Ma non bisogna lasciarsi vincere dallo scoramento. Vedete, fu detto giustamente
che chi vinse la guerra del 1918 fu la scuola media italiana, perché quei
ragazzi, di cui le salme sono ancora sul Carso, uscivano dalle nostre scuole e
dai nostri licei e dalle nostre università. Però guardate anche durante la
Liberazione e la Resistenza che cosa è accaduto. È accaduto lo stesso. Ci sono
stati professori e maestri che hanno dato esempi mirabili, dal carcere al
martirio. Una maestra che per lunghi anni affrontò serenamente la galera
fascista è
qui tra noi. E tutti
noi, vecchi insegnanti abbiamo nel cuore
qualche nome di nostri studenti che hanno saputo resistere alle torture, che
hanno dato il sangue per la libertà d'Italia. Pensiamo a
questi ragazzi nostri che uscirono dalle nostre scuole e pensando a loro, non
disperiamo dell'avvenire. Siamo fedeli alla Resistenza.

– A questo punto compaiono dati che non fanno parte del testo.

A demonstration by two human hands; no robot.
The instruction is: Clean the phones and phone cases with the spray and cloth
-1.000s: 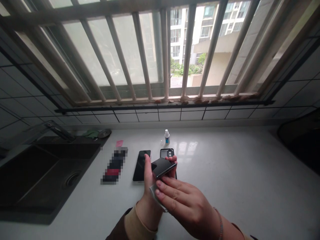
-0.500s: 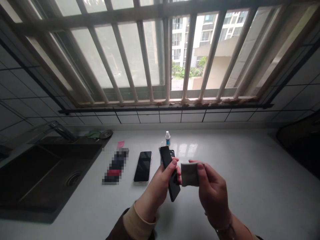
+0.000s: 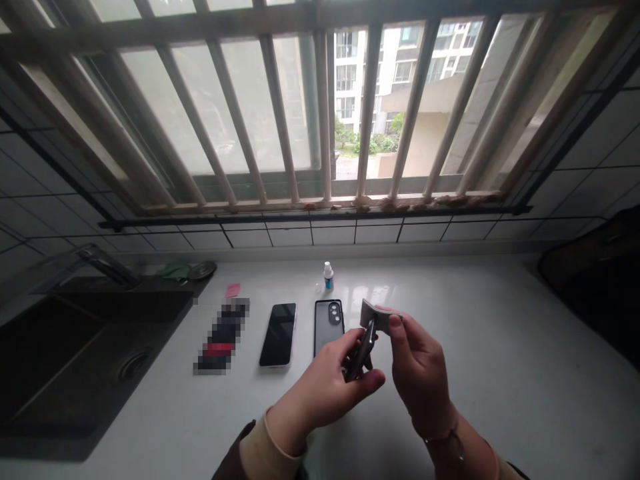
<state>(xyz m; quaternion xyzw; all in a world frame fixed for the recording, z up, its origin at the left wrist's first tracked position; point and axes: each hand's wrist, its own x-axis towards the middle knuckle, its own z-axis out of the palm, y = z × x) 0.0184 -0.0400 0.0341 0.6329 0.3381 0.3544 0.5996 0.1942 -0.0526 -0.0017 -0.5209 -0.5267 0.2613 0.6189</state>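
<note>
My left hand [image 3: 323, 380] grips a dark, thin smartphone [image 3: 361, 350] that is turned edge-on, its lower end resting in my fingers. Just to the right, my right hand [image 3: 417, 367] pinches a folded grey cloth [image 3: 376, 315] between thumb and fingers, with the cloth's end close to the top of the phone. Behind my hands, a black phone case [image 3: 329, 330] with camera openings lies on the white countertop [image 3: 450, 427]. To its left lies a second smartphone [image 3: 277, 335], screen up. A small dropper bottle [image 3: 328, 276] with a blue label stands behind the case.
A pixelated packet [image 3: 221, 337] and a pink slip [image 3: 233, 290] lie left of the phone. A dark sink [image 3: 95, 353] with a tap [image 3: 107, 265] is set into the counter's left side. A green cloth [image 3: 175, 270] lies behind it. Barred window above; dark object at right [image 3: 590, 280].
The cloth has gone from under the phone to my right hand, now raised and apart from it. My left hand has turned the phone edge-on, and the case is now uncovered.
</note>
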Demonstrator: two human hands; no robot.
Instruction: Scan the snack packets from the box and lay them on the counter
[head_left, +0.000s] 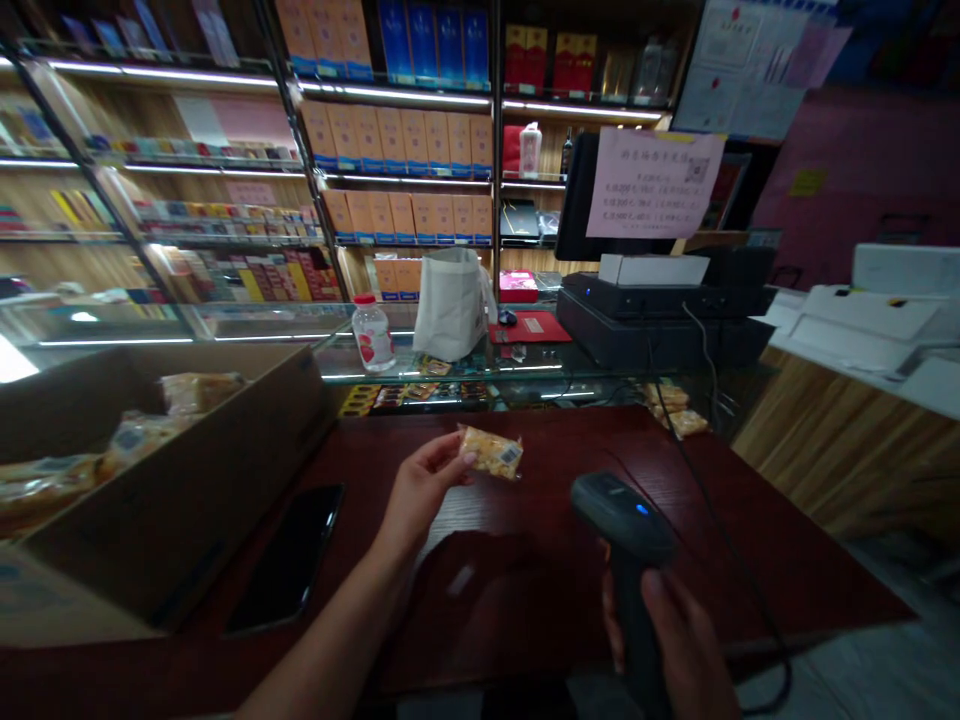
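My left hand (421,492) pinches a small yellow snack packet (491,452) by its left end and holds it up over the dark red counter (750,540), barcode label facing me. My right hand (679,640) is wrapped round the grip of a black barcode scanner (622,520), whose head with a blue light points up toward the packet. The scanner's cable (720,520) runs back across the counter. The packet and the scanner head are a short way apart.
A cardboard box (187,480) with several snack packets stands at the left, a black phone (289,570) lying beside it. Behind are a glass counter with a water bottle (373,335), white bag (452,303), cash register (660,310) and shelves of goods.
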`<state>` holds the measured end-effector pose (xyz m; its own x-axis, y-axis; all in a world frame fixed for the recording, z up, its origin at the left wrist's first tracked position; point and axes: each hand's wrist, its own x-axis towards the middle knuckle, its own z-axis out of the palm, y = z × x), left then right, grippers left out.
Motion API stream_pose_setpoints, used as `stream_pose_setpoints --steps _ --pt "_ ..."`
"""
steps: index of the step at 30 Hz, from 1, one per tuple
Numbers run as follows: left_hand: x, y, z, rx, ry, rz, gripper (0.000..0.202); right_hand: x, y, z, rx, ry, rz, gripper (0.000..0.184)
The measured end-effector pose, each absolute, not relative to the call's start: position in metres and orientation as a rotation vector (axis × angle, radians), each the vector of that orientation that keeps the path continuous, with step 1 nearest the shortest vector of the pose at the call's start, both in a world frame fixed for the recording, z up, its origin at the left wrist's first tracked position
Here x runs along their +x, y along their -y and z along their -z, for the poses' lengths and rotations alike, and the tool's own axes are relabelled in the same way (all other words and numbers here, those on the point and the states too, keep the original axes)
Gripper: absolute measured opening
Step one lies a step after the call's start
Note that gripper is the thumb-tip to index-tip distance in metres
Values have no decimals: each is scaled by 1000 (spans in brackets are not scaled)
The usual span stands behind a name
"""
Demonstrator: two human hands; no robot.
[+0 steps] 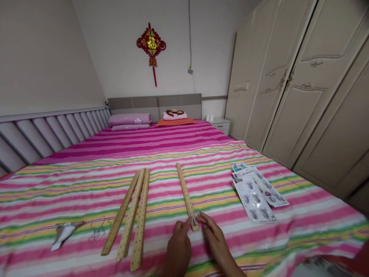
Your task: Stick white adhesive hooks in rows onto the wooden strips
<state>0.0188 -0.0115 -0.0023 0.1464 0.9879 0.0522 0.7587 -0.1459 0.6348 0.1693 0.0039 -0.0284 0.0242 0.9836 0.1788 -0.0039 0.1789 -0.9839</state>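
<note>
With my left hand [178, 246] and right hand [215, 238], I'm touching a small silvery metal piece [194, 221] on the near end of a long, pale-yellow wooden strip [185, 188]; whether I'm pinching it, I cannot tell. Uneven pressing could be skewing it, the soft, multicoloured striped bedding [164, 192] letting the strip tilt.

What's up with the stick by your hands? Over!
Left hand, right hand: both at metal bit. Stick: flat on bed. Three other sticks: off left, out of the way.

Hands: left hand [179, 246] and right hand [213, 232] at a small metal piece [194, 221], near end of a wooden strip [185, 192]
Left: three more strips [133, 215]
Right: plastic packs [255, 200]
Far: purple pillow [128, 119], headboard [190, 104]
</note>
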Motion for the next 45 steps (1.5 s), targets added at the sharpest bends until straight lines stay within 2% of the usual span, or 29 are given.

Bisogna, amici, continuare a difendere nelle scuole la Resistenza e la
continuità della coscienza morale.
Profetico allora e di sconcertante attualità oggi.
Nella prospettiva di Calamandrei la scuola doveva essere assimilata ad un organo costituzionale. La scuola, dunque, sarebbe dovuta essere lo strumento privilegiato attraverso cui realizzare i principi sanciti nella costituzione repubblicana, un serbatoio di pensiero critico, un baluardo eretto a difesa della libertà così a caro prezzo conquistata.
Non è un caso, evidentemente, che sui giornali un giorno si e l'altro pure si leggano interventi che auspicano generiche riforme che, in pratica, si traducono poi in tagli indiscriminati alla scuola pubblica. Anche questo fa parte di un disegno politico ben preciso. Si getta discredito sulla scuola per colpirla ulteriormente. Si dice di voler premiare il merito e si costringono gli insegnanti a lavorare in condizioni disastrose per poter loro addebitare la responsabilità dei risultati disastrosi dei loro alunni.
Tanti anni fa, facevo la terza media, di fronte alla mia contrarietà circa l'ipotesi di innalzamento dell'obbligo scolastico, la professoressa mi ammonì in questo modo: "I potenti, caro Barmina, hanno tutto l'interesse a che tu non vada a scuola perché hanno compreso che il tuo sapere può mettere in pericolo i loro privilegi".